@freemo , the USA has a weird hybrid system, where officially everything has to be done metric, but then translated to imperial for public consumption.
@Pat NASA. Auto makers use metric. Pharmacies use metric. Science is all metric.
My car speedometer uses mph. I've heard NASA refer to "Nautical miles". I don't think "everything" has be done metric. Science and medicine use metric anyway. I think beverage sellers are required to have liters on their products, and all food products need to have nutritional stuff on the package which is in metric, but I don't know which dept. requires that (maybe the dept of agriculture).
@Pat , your car speedo is made with parts that use the metric system. 10mm nuts, not 3/8ths. Your brakes are held on by a 17mm bolt. The legislation that defines how the car has to perform in a crash is written in metric tons of force.
@Pat there are literally government regulations on this. Often so we don't crash another hundred million dollar probe onto Mars. https://www.latimes.com/archives/la-xpm-1999-oct-01-mn-17288-story.html
...or make a big space telescope that's out of focus. 😂
@Pat , slightly different story with Hubble, that was a part of the surface grinder that was put in upside down... but ya.
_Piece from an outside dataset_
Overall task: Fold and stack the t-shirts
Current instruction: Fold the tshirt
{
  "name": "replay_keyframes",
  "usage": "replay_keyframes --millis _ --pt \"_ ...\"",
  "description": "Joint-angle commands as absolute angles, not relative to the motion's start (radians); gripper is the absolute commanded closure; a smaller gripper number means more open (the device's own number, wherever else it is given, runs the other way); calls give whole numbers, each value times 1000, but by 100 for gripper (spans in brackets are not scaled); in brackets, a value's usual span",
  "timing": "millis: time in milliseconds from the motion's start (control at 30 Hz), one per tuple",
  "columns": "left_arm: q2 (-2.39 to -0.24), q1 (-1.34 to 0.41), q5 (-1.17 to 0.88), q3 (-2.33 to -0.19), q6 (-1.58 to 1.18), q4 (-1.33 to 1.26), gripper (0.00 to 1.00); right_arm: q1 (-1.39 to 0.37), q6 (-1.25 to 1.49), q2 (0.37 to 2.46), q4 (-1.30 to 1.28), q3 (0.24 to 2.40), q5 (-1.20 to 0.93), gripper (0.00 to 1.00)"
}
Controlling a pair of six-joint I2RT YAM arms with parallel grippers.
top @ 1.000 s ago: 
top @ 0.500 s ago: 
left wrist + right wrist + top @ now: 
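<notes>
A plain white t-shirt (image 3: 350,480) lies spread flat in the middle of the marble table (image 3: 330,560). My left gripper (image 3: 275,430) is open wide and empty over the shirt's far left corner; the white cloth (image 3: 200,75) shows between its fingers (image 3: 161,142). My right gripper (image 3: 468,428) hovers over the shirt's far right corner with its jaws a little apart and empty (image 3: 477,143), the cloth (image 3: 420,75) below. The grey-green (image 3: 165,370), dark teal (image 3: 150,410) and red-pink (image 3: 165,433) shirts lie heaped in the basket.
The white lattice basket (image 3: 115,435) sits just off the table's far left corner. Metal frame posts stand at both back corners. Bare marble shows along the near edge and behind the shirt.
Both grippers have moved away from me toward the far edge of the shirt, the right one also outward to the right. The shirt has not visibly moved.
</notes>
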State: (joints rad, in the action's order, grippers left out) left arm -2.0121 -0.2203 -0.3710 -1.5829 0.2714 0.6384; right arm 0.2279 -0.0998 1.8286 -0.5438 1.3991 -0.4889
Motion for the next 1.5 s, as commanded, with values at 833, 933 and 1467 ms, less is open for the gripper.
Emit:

Mistakes like that are compounded by having to convert units.
@JonKramer perhaps you mean thr UK? In thr usa we rarly use metric even internally.
@freemo I guess it depends on what field you are in. But no, I mean the USA.
@JonKramer
>"the USA has a weird hybrid system, where officially everything has to be done metric, but then translated to imperial for public consumption."
What "offical" requires that? DOT does stuff in miles, NOAA does stuff in Fahrenheit...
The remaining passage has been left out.